しかし、若い日に苦労することはよいことです。困難を乗り越えていくことによって、成長していくからです。そして困難を経験する以前よりも一回り人間が大きくなっていくからです。これは大自然の営みの中でも見られることです。樹木は春から夏にかけて太陽の日差しを受けて、枝も伸びて緑の葉を茂らせ、秋になると葉を落として、冬の寒さという困難に耐えしのいで、再び春が来ると若葉をつけます。その1年の間に幹は前の年より一回り大きくなって年輪を重ねていき、また枝は伸びて成長していくのです。

春に入学した人は入学した直後に植樹式を経験したと思います。皆さんの入学した時は時計台の下でユリノキを植えました。秋に入学した人は植樹式を経験しませんでしたが、皆さんが入学した年の木が皆さんの木なのです。すなわち、2016年に入学した人は2016年の木が、2017年に入学した人は2017年の木が、自分の木なのです。植樹式は新井学長時代の2004年からはじまり、現在も毎年植樹式をしています。時計台の下のユリノキ林を見ると、10年も経つと立派な木になります。校舎のニューエル館の3階の高さまで伸びて枝を張っています。しかし植えて5、6年はまだ若木で枝もまだ細いです。

すなわち、大学を出て1、2年から4、5年はまだ若木のようで、雨風にさらされて、冬の寒さに耐えしのいでいくと、若木がしっかりと根を張って幹が次第に太くなり、大空に向かって成長していくのです。今この学び舎を巣立っていく皆さんに、はなむけの言葉としてⅠコリント書の13章13節の言葉をお贈りします。「それゆえ、信仰と、希望と、愛、この3つはいつまでも残る。その中で最も大いなるものは愛である。」

 第1に「信仰」です。この言葉は「信頼」とか「信用」とも訳せる言葉ですが、簡単に言えば「信じることです」。社会に出て一番大切なことは、「信頼」や「信用」です。相手が「信頼できる人」か「信用できる人」か、ということも大事です。しかし、それよりも大切なことはあなたが「信頼できる人」「信用できる人」になることです。そのたった1つの秘訣は何か。それは約束を守ることです。自分が相手に言ったことは必ず行うことです。「信頼」とか「信用」は、人と人との関係を指す言葉ですが、人と神との関係を指す場合は「信仰」と言います。

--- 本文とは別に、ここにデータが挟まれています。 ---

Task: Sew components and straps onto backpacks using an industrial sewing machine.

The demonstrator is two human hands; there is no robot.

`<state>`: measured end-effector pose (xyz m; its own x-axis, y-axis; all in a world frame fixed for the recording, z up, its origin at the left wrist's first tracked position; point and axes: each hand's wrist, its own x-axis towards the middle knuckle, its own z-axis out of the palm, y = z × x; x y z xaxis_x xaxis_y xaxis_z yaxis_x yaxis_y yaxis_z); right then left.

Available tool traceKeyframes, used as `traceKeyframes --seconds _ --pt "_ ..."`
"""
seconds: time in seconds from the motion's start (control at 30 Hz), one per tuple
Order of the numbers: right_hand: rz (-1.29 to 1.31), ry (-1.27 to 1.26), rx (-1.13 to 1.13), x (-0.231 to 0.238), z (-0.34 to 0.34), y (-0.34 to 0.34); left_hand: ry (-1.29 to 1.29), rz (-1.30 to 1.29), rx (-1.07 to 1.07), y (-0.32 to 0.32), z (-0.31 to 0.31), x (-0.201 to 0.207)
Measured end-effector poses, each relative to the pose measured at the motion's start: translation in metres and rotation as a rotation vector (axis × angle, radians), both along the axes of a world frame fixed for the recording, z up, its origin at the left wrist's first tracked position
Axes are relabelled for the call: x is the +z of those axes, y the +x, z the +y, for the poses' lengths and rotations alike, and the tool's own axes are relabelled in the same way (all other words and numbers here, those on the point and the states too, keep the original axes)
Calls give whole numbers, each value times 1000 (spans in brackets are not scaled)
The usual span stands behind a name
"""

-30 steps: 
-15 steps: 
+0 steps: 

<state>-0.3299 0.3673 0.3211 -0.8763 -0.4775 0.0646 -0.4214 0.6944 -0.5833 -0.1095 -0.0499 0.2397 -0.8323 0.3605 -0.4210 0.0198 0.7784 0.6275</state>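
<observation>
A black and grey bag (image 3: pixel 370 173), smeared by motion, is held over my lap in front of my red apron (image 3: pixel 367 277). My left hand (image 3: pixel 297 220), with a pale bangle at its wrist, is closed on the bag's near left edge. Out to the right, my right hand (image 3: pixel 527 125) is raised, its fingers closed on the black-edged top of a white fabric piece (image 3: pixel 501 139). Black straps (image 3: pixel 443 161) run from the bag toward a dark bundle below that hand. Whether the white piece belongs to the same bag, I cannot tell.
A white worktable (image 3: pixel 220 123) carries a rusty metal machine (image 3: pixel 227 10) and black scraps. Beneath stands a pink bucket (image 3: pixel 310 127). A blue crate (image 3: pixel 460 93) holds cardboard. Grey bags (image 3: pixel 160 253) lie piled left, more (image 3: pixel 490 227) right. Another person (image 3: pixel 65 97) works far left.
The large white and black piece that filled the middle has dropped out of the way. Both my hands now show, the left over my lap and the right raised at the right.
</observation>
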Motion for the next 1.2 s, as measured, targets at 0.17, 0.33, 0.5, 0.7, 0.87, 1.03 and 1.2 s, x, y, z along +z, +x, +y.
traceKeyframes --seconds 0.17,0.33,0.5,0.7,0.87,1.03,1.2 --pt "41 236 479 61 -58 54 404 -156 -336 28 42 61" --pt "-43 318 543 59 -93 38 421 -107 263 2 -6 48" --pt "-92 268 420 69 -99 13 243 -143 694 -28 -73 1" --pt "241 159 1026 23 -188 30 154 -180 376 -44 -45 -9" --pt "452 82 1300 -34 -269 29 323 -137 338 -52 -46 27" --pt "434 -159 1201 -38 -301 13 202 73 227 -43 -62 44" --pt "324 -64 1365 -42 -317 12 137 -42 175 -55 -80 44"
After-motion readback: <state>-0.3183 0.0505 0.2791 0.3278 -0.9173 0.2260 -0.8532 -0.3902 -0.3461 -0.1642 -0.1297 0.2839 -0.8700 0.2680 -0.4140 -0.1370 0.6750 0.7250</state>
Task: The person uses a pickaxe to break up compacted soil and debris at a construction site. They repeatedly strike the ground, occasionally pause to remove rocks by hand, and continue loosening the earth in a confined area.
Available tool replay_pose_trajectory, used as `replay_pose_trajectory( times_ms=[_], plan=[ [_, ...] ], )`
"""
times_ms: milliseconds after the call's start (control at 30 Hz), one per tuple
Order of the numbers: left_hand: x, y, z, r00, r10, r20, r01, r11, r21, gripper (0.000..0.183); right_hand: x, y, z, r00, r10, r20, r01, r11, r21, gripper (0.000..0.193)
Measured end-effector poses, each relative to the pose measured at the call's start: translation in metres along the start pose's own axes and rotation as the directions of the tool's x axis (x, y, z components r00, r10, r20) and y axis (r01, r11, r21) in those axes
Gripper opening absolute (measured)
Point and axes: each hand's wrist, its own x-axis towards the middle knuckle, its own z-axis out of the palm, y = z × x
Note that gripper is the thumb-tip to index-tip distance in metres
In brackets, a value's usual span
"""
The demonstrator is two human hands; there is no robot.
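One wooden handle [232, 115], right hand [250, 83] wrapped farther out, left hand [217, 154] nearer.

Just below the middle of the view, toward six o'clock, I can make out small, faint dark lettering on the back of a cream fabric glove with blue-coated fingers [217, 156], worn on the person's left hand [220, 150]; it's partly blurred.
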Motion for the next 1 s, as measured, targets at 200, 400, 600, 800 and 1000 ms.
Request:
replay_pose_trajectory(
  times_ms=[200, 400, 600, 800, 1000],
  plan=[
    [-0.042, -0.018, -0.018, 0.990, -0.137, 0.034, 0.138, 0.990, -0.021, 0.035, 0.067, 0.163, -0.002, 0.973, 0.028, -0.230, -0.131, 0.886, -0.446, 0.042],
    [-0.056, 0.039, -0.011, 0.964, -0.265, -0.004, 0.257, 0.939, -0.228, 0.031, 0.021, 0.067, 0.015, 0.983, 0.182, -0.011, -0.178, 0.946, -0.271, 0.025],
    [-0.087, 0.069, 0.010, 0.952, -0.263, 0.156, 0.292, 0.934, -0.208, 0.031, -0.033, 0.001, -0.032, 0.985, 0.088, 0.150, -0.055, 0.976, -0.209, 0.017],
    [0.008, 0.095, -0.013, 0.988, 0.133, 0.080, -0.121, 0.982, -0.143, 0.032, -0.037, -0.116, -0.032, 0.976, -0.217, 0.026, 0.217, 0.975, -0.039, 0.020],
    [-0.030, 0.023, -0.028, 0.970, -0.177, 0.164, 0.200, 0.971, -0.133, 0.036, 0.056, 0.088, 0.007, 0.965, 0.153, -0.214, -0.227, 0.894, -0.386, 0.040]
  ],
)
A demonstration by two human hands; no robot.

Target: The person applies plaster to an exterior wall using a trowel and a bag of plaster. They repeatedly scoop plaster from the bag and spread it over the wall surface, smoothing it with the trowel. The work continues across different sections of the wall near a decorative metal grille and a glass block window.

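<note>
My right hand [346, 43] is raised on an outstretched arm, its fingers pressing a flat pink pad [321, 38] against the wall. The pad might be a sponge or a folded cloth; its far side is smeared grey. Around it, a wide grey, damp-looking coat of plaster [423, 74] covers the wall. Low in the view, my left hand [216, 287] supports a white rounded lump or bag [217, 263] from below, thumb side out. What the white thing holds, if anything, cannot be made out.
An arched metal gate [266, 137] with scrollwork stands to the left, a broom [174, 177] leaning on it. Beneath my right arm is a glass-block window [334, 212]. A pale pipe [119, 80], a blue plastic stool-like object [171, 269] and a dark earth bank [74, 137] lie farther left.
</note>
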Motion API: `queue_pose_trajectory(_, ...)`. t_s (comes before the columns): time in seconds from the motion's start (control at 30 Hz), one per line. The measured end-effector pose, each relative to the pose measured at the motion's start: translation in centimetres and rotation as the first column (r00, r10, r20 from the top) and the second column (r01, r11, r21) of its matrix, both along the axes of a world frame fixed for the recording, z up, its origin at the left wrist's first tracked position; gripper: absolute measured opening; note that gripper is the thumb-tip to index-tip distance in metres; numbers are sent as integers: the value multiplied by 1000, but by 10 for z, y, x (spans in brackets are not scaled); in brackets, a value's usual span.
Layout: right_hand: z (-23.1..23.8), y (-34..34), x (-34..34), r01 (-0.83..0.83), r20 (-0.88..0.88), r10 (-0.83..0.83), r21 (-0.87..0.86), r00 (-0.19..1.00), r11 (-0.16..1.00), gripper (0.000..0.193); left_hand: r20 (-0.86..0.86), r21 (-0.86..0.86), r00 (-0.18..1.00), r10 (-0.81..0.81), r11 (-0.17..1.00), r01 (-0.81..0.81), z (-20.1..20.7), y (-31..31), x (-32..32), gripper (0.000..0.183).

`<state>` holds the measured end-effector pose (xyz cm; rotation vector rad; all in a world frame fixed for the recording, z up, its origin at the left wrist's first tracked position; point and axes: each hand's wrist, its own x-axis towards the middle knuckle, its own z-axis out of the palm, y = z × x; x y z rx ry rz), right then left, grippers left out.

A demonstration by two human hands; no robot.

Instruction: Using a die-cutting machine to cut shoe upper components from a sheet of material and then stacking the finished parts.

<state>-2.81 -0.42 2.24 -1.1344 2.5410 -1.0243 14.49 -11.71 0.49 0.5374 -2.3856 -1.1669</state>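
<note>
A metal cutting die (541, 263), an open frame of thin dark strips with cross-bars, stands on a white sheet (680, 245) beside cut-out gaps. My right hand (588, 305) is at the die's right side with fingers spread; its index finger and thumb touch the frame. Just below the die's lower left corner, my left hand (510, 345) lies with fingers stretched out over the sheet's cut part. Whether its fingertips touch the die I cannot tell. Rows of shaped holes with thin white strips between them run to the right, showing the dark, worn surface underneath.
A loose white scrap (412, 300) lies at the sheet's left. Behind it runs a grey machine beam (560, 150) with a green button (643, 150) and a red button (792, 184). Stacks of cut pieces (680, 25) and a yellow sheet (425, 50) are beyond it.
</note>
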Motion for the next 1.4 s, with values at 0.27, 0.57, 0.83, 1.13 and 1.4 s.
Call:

第2に「希望」です。希望とは「望みを持つこと」です。どんな状況の時でも「望みを捨てない」ことです。「過ぎ去った時」である「過去」にとらわれて現在の自分を見るのではなく、「将に来たらんとする時」である「将来」から現在の自分を見るという見方をすることをお勧めします。おぼろげながらでもよいから将来こうなりたいというビジョンを描いて、逆にそのために今具体的にどうすべきかを考えてやってみることをお勧めします。

第3に「愛」です。「愛」にはいろいろな形があります。友達同士の愛である「友情」(フィリア)、親子の愛や兄弟姉妹の愛である「家族愛」(ストルゲー)、男女の愛である「性愛」(エロース)、神の人間に対する愛である「犠牲の愛」(アガペー)。人間生活を営んでいくので最も大切なのは「愛」です。仕事をしていく上でも、社会生活や家庭生活を営んでいく上でも、相手のことを配慮していくこと、相手に仕えることも「愛」の形の一つです。どんな職業についてもそこで人に仕えること、サービスすることを心掛けていきましょう。それよりももっと大切なことは、あなたが意識しようが意識しまいが、大いなる神がおられて、あなたがどのような時でも、いつもあなたの命と存在を支えていてくださることです。そのことを忘れずに心に刻んでおいてください。

「信仰と希望と愛、この3つはいつまでも残る。その中で最も大いなるものは愛である。」皆さんが敬和学園大学で学んだこととそこで得た友人が皆さんの将来の宝となり、幸せな人生を送られますようにお祈りいたします。